** Task description **
Give all the lines below again, exactly, with no pictures.

------------------------------------------------

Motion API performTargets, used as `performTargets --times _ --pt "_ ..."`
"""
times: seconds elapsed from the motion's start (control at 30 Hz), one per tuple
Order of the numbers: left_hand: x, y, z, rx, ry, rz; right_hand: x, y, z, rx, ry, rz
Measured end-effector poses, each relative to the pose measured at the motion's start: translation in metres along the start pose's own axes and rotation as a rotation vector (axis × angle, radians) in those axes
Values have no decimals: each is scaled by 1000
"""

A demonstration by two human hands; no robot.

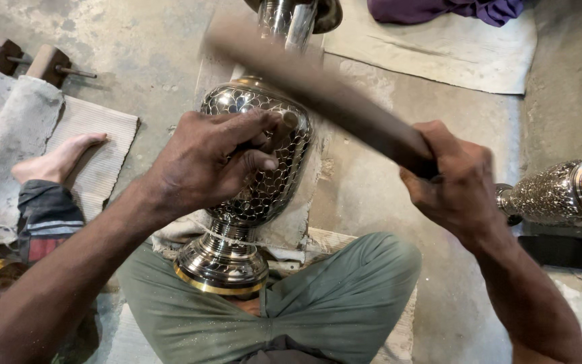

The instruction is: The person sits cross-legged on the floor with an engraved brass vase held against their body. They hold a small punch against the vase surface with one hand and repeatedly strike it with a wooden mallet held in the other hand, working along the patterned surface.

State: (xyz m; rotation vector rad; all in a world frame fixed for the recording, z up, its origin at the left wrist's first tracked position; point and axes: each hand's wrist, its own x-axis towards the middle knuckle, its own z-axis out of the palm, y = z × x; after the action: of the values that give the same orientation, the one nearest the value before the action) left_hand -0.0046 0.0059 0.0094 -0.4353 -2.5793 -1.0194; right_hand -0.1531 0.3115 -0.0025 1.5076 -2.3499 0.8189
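- The engraved metal vase (pixel 254 182) lies tilted across the person's lap, its polished foot with a brass-coloured rim toward the body and its neck pointing away
- The left hand (pixel 213 158) rests on the vase's rounded belly, fingers curled and pinching a short chisel-like punch (pixel 289 121) whose tip meets the scale-patterned surface
- The right hand (pixel 456 182) is off to the right of the vase, well apart from the left, and is closed firmly round the handle of a hammer (pixel 318 84)
- The hammer is blurred; its shaft runs up and left from the right fist, crossing above the upper part of the vase
- The vase sits between the two forearms, nearer the left hand, with the green trousers (pixel 331 296) under its foot
- A second decorated vase (pixel 564 192) lies on its side at the right edge, just past the right hand
- A dark phone (pixel 560 251) lies on the floor below that second vase
- A bare foot (pixel 58 158) rests on a ribbed mat (pixel 106 145) at the left
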Motion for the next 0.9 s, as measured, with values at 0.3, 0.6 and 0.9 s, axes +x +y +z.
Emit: performTargets --times 0.3,0.6,0.9 --pt "1 -3 1 -4 -27 -25 -1 0 3 113 -114 354" --pt "4 0 0 20 -43 -47 -10 13 6 -85 -19 -22" --pt "3 -1 1 18 6 20 -7 14 8 -150 -71 54"
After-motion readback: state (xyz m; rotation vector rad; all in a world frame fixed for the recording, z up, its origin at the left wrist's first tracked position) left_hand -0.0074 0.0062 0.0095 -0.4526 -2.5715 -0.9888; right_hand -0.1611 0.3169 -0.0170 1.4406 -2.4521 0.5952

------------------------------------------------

** Written response **
Motion API performTargets, used as `performTargets --times _ --pt "_ ..."`
"""
times: seconds elapsed from the motion's start (control at 30 Hz), one per tuple
Order of the numbers: left_hand: x, y, z, rx, ry, rz; right_hand: x, y, z, rx, ry, rz
Measured end-effector poses, each relative to the pose measured at the motion's start: translation in metres along the start pose's own axes and rotation as a rotation vector (axis × angle, radians) in those axes
Values have no decimals: each is scaled by 1000
"""

A demonstration by two human hands; no robot.


The instruction is: The person sits cross-legged on the floor with an engraved brass vase held against their body. They hold a small punch against the vase surface with one hand and repeatedly strike it with a wooden mallet held in the other hand, working along the patterned surface.

State: (xyz m; rotation vector rad; all in a world frame fixed for the recording, z up, its origin at the left wrist's first tracked position; point and axes: each hand's wrist, its own x-axis towards the middle knuckle, its own z-axis out of the palm, y = z × x; after the action: of the values that give the same orientation, the one nearest the value before the action) left_hand -0.0046 0.0059 0.0094 -0.4353 -2.5793 -1.0194; right_hand -0.1531 0.3115 -0.0025 1.5076 -2.3499 0.8189
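- The engraved metal vase (pixel 254 182) lies tilted across the person's lap, its polished foot with a brass-coloured rim toward the body and its neck pointing away
- The left hand (pixel 213 158) rests on the vase's rounded belly, fingers curled and pinching a short chisel-like punch (pixel 289 121) whose tip meets the scale-patterned surface
- The right hand (pixel 456 182) is off to the right of the vase, well apart from the left, and is closed firmly round the handle of a hammer (pixel 318 84)
- The hammer is blurred; its shaft runs up and left from the right fist, crossing above the upper part of the vase
- The vase sits between the two forearms, nearer the left hand, with the green trousers (pixel 331 296) under its foot
- A second decorated vase (pixel 564 192) lies on its side at the right edge, just past the right hand
- A dark phone (pixel 560 251) lies on the floor below that second vase
- A bare foot (pixel 58 158) rests on a ribbed mat (pixel 106 145) at the left
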Motion for the next 0.9 s, as measured, with values at 0.3, 0.6 and 0.9 s, axes +x +y +z.
Emit: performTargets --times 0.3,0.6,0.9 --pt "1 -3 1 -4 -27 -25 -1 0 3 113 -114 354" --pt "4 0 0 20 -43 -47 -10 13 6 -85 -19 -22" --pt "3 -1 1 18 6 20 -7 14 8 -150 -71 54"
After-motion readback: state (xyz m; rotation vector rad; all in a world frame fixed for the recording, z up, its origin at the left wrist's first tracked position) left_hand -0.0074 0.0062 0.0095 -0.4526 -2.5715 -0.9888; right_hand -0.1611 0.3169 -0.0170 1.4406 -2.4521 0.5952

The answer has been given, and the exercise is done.